1st President of Rensselaer Polytechnic Institute
- In office 1824–1828
- Preceded by: Office created
- Succeeded by: John Chester

Personal details
- Born: August 1, 1767 Devonport, Devon, England
- Died: March 27, 1828 (aged 60) Lansingburgh, New York, U.S.
- Spouse: Alicia Windeatt ​(m. 1788)​
- Children: 17
- Education: Dissenting College of Theology at Homerton, Cambridge

Ecclesiastical career
- Religion: Presbyterian
- Ordained: November 4, 1789

= Samuel Blatchford (university president) =

American academic administrator

Samuel Blatchford (August 1, 1767 - March 17, 1828) was the first president of Rensselaer Polytechnic Institute.

==Early life==
Blatchford was born in Devonport, Devon, England on August 1, 1767. He was the oldest of four children born to Henry Blatchford and, his second wife, Mary (nee Heath) Blatchford, who married in 1766. From his father's first marriage, he had an older half-brother, John Blatchford, "who was eminent for his piety." His younger siblings from his parents marriage were Jane Blatchford, Joseph Blatchford (who died aged five) and William Blatchford (who died in infancy).

He was educated at the Dissenting College of Theology at Homerton, now called Homerton College, Cambridge.

==Career==
On November 4, 1789, he was ordained and became pastor of the Presbyterian Church in Kingsbridge, Devon. In 1791, he became pastor of the church in Topsham, Devon.

In 1795, Blatchford moved from England to the United States, where he became pastor of a church in Bedford, New York, and later pastor of a church in Bridgeport, Connecticut, and pastor of Greenfield Hill Congregational Church in Fairfield Connecticut. In 1804, he became pastor of the Presbyterian churches in Lansingburgh and Waterford (which later merged).

===Educational career===
Upon becoming pastor of the church in Lansingburgh, Blatchford was also asked to be principal of Lansingburgh Academy. In 1805, he was appointed a trustee of Union College and later a member of the Board of Examiners.

In 1824, Stephen Van Rensselaer appointed him trustee and the first president of the Rensselaer School, which grew to become Rensselaer Polytechnic Institute (RPI).

He was given an honorary master's degree by Yale College in 1798 and the honorary degree of Doctor of Divinity by Williams College in 1808.

==Personal life==
On March 25, 1788, Blatchford was married to Alicia Windeatt (1767–1846), a daughter of Thomas Windeatt of Bridgetown, Totnes.

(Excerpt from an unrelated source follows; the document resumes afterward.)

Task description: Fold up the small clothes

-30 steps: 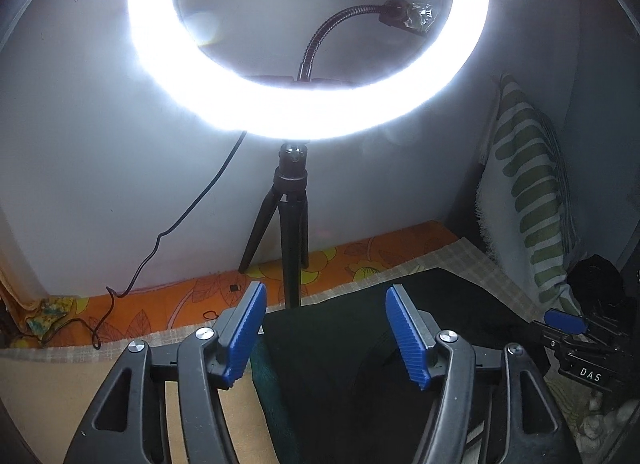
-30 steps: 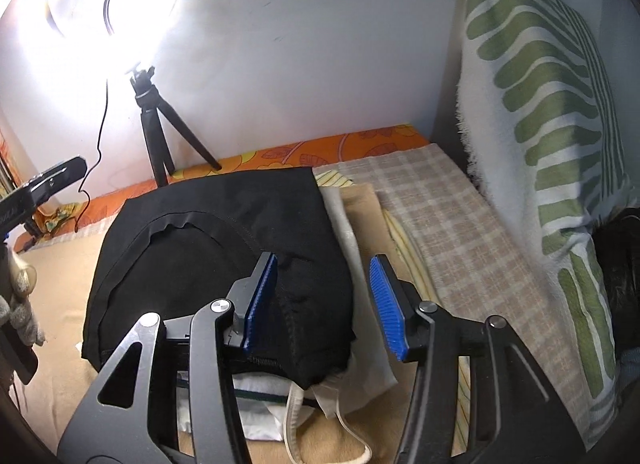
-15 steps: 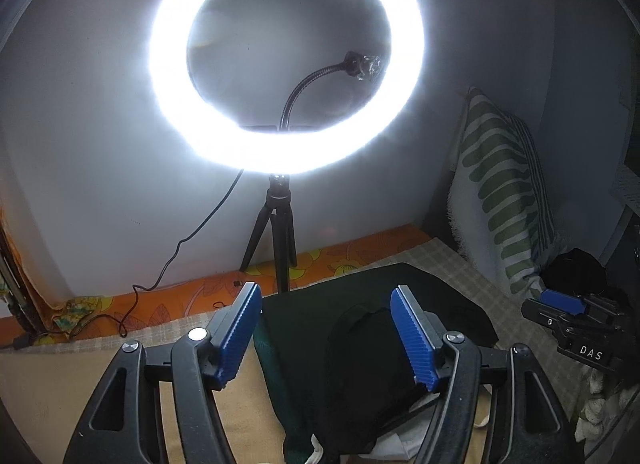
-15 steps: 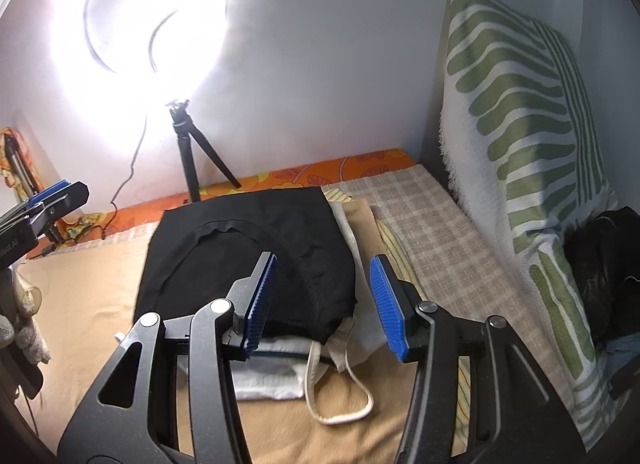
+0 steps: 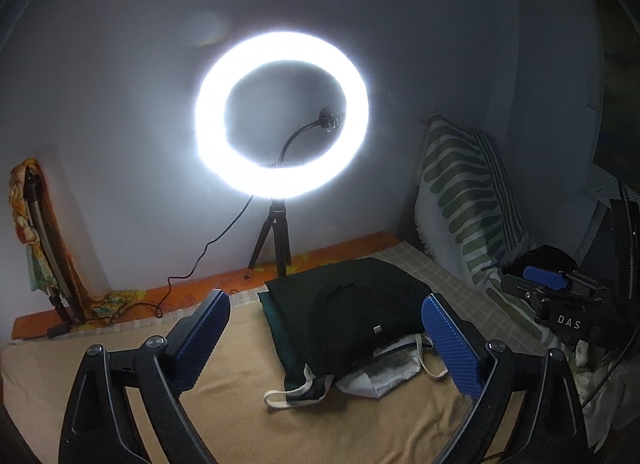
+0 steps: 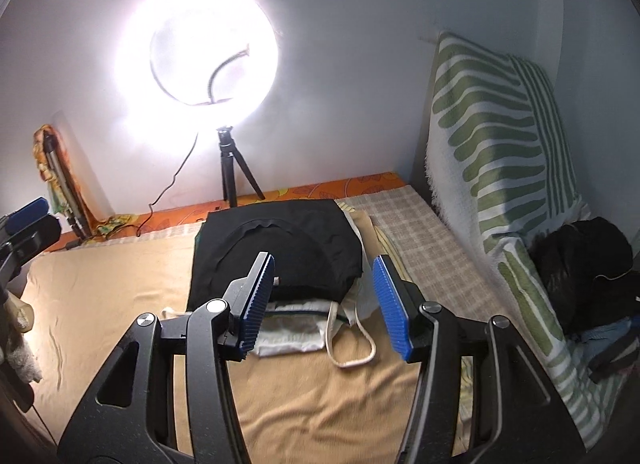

Together, they were the parents of seventeen children, including:

- Henry Blatchford (1788–1822), a pastor of the Rehoboth and Manokin Presbyterian Churches.
- Mary Milford Windeatt Blatchford (1790–1847)
- Alicia Windeatt Blatchford (1791–1808).
- Thomas Windeatt Blatchford (1794–1866), who married Harriet Wickes (1789–1875).
- Harriet Peacock Blatchford (1795–1819).
- Samuel Milford Blatchford (1797–1864), who married Betsey Hunt Kellogg (1799–1873).
- Richard Milford Blatchford (1798–1875), a prominent attorney and politician in New York City.
- John Blatchford (1799–1855), who married Frances Wickes (1805–1875) and was the first pastor at the First Presbyterian Church, Chicago.
- Sophia Blatchford (1800–1875).
- Frederick Blatchford (1801–1883), who married Almira Capen Jones (1803–1865).
- George Edgecumb Blatchford (1803–1805), who died young.
- Charles Baynham Blatchford (1804–1804), who died young.
- Ethelinda Jane Blatchford (1805–1879), who married Pliny Moore Corbin (1801–1874).
- George Edgecumbe Blatchford (1807–1808), who died young.
- Edgecombe Heath Blatchford (1811–1853), who married Mary Ann Hubbard (1820–1864).

Blatchford died in Lansingburgh on March 27, 1828. Eliphalet Nott, the president of Union College and later the third president of RPI, delivered the sermon at the funeral services.

===Descendants===

Coat of Arms of Samuel Blatchford

Through his son Richard, he was the grandfather of Samuel Blatchford (1820–1893), an attorney and judge who became an Associate Justice of the Supreme Court of the United States.

Through his son Rev John Blatchford, he was the grandfather of Eliphalet Wickes Blatchford (May 31, 1826 – 1915).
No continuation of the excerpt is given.